_What needs to be done_.
Repeat the entries that follow verbatim, without any of their pictures.

_Supplied entries_.

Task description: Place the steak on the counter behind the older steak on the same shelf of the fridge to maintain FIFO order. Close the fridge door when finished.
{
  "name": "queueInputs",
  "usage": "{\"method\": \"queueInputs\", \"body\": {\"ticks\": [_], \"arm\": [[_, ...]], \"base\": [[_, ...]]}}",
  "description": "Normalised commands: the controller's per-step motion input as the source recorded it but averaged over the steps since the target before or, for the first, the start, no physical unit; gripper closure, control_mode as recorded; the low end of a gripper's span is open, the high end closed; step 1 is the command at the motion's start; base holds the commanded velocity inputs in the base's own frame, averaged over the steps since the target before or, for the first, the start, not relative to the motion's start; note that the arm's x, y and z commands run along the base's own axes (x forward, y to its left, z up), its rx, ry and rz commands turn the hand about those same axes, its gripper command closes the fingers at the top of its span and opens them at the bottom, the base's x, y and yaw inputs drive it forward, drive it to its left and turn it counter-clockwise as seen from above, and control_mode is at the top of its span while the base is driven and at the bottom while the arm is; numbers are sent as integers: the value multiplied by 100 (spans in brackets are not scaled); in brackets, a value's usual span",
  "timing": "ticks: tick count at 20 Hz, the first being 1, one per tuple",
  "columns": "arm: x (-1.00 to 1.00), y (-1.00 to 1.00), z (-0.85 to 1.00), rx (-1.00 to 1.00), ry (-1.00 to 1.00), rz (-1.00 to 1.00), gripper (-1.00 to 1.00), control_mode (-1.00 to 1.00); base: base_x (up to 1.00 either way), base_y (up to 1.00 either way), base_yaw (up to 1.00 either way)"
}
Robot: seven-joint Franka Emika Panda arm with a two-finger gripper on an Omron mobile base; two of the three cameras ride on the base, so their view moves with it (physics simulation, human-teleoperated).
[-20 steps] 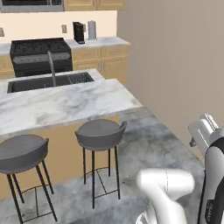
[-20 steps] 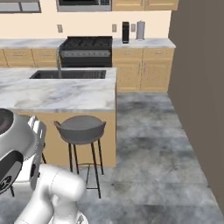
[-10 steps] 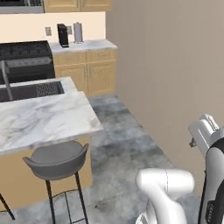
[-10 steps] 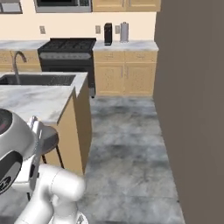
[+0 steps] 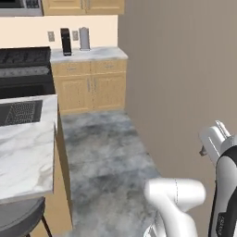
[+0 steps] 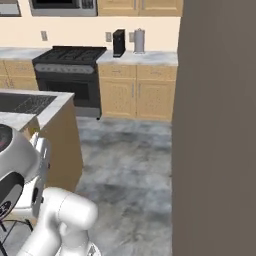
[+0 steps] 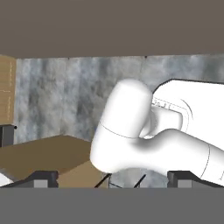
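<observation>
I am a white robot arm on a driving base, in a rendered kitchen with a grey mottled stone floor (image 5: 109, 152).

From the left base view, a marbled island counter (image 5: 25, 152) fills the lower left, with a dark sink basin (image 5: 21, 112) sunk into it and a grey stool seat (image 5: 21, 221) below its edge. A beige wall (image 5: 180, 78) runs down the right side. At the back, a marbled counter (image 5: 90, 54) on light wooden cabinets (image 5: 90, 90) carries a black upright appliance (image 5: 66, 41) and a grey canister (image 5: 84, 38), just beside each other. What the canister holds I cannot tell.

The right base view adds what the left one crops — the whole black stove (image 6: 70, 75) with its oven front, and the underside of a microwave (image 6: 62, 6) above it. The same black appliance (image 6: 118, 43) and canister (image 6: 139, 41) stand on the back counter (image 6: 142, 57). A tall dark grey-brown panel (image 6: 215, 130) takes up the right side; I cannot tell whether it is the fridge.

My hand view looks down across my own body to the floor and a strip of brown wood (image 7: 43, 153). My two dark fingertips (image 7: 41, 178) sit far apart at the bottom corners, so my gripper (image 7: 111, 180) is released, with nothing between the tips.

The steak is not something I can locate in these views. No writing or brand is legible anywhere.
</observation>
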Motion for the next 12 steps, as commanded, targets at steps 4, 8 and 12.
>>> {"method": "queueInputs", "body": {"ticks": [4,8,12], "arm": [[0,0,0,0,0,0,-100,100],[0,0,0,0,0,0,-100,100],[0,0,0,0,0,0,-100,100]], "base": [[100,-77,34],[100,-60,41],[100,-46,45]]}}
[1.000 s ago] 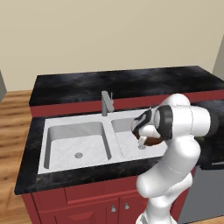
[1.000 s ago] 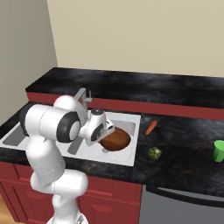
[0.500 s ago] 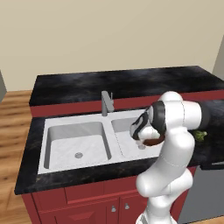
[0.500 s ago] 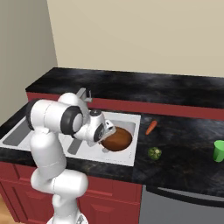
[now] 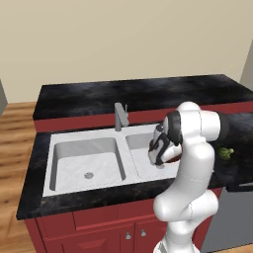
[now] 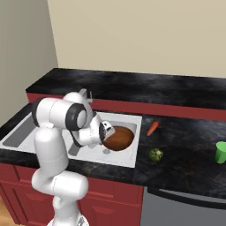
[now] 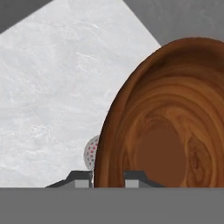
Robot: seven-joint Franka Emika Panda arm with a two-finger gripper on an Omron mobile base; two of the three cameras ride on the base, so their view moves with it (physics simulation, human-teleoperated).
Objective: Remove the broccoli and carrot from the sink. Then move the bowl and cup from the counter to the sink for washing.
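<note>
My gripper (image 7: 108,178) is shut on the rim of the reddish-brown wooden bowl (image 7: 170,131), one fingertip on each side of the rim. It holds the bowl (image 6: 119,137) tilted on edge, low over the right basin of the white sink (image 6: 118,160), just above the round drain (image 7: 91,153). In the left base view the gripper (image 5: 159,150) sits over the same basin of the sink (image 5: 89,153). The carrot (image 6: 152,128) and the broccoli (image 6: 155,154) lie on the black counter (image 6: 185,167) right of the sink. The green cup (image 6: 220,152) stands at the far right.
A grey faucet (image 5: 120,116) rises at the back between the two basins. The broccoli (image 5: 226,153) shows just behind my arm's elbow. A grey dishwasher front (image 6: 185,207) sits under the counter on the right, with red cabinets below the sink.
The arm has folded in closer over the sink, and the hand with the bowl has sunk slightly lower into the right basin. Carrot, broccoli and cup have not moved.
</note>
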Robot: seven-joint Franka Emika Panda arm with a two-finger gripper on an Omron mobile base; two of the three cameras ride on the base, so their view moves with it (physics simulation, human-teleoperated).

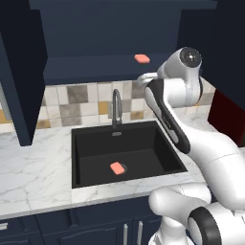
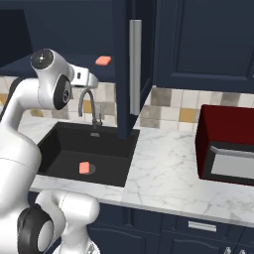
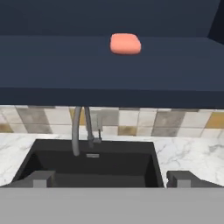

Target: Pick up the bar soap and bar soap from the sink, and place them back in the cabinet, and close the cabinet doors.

_Finished task_.
Task description: Place the steak on the counter behind the older steak on the same shelf of the fridge to maintain FIFO order. Close the fridge door when finished.
{
  "name": "queueInputs",
  "usage": "{\"method\": \"queueInputs\", \"body\": {\"ticks\": [_], \"arm\": [[_, ...]], \"base\": [[_, ...]]}}",
  "description": "Normalised commands: the controller's per-step motion input as the source recorded it but averaged over the steps since the target before or, for the first, the start, no physical unit; gripper closure, control_mode as recorded; the low end of a gripper's span is open, the high end closed; step 1 is the command at the motion's start; base holds the commanded velocity inputs in the base's own frame, averaged over the steps since the target before or, for the first, the start, not relative to the motion's start; note that the arm's x, y and z commands run along the base's own axes (x forward, y to its left, z up), its rx, ry and rz commands turn the hand about those same axes, its gripper command closes the fingers at the top of its span and opens them at the bottom, the base's x, y and yaw inputs drive it forward, drive it to its left and turn it counter-clockwise as seen from above, and control_mode is at the top of its span while the base is driven and at the bottom while the arm is; numbers are sent as integers: the value multiplied by 100 (spans in brackets are not scaled); in brackets, a value's usual span",
  "timing": "ticks: tick count at 20 Hz, the first being 1, one per tuple",
  "columns": "arm: x (-1.00 to 1.00), y (-1.00 to 1.00), z (-0.85 to 1.00), rx (-1.00 to 1.00), ry (-1.00 to 1.00), rz (-1.00 to 1.00), gripper (-1.00 to 1.00), control_mode (-1.00 to 1.00); base: base_x (up to 1.00 either way), base_y (up to 1.00 either way), base_yaw (up to 1.00 either way)"
}
Robot: seven-joint Franka Emika Panda arm with a two-finger gripper on an Omron mobile base; two of the three cameras ride on the base, so their view moves with it (physics simulation, human-teleoperated).
[-20 steps] 
[-20 steps] 
[-10 steps] 
[-10 steps] 
[+0 steps] 
[+0 steps] 
[+0 steps] 
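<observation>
I am a white robot arm on a driving base, in a rendered kitchen with a grey mottled stone floor (image 5: 109, 152).

From the left base view, a marbled island counter (image 5: 25, 152) fills the lower left, with a dark sink basin (image 5: 21, 112) sunk into it and a grey stool seat (image 5: 21, 221) below its edge. A beige wall (image 5: 180, 78) runs down the right side. At the back, a marbled counter (image 5: 90, 54) on light wooden cabinets (image 5: 90, 90) carries a black upright appliance (image 5: 66, 41) and a grey canister (image 5: 84, 38), just beside each other. What the canister holds I cannot tell.

The right base view adds what the left one crops — the whole black stove (image 6: 70, 75) with its oven front, and the underside of a microwave (image 6: 62, 6) above it. The same black appliance (image 6: 118, 43) and canister (image 6: 139, 41) stand on the back counter (image 6: 142, 57). A tall dark grey-brown panel (image 6: 215, 130) takes up the right side; I cannot tell whether it is the fridge.

My hand view looks down across my own body to the floor and a strip of brown wood (image 7: 43, 153). My two dark fingertips (image 7: 41, 178) sit far apart at the bottom corners, so my gripper (image 7: 111, 180) is released, with nothing between the tips.

The steak is not something I can locate in these views. No writing or brand is legible anywhere.
</observation>
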Motion for the next 12 steps, as commanded, targets at steps 4, 8 and 12.
>>> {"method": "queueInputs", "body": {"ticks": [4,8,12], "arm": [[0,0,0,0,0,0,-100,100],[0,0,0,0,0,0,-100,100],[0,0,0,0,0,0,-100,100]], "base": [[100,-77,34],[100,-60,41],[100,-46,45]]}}
[1.000 s ago] 
[1.000 s ago] 
[0.500 s ago] 
[0.500 s ago] 
[now] 
[now] 
[now] 
Robot: seven-joint Franka Emika Panda arm with a two-finger gripper on an Omron mobile base; two of the three cameras ride on the base, so their view moves with it (physics simulation, human-teleoperated).
Objective: Remove the broccoli and carrot from the sink. Then move the bowl and cup from the counter to the sink for washing.
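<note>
My gripper (image 7: 108,178) is shut on the rim of the reddish-brown wooden bowl (image 7: 170,131), one fingertip on each side of the rim. It holds the bowl (image 6: 119,137) tilted on edge, low over the right basin of the white sink (image 6: 118,160), just above the round drain (image 7: 91,153). In the left base view the gripper (image 5: 159,150) sits over the same basin of the sink (image 5: 89,153). The carrot (image 6: 152,128) and the broccoli (image 6: 155,154) lie on the black counter (image 6: 185,167) right of the sink. The green cup (image 6: 220,152) stands at the far right.
A grey faucet (image 5: 120,116) rises at the back between the two basins. The broccoli (image 5: 226,153) shows just behind my arm's elbow. A grey dishwasher front (image 6: 185,207) sits under the counter on the right, with red cabinets below the sink.
The arm has folded in closer over the sink, and the hand with the bowl has sunk slightly lower into the right basin. Carrot, broccoli and cup have not moved.
</note>
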Robot: seven-joint Franka Emika Panda arm with a two-finger gripper on an Omron mobile base; two of the three cameras ride on the base, so their view moves with it (physics simulation, human-teleoperated).


Target: Pick up the bar soap and bar soap from the sink, and place them back in the cabinet, and close the cabinet doors.

The exercise concludes with that.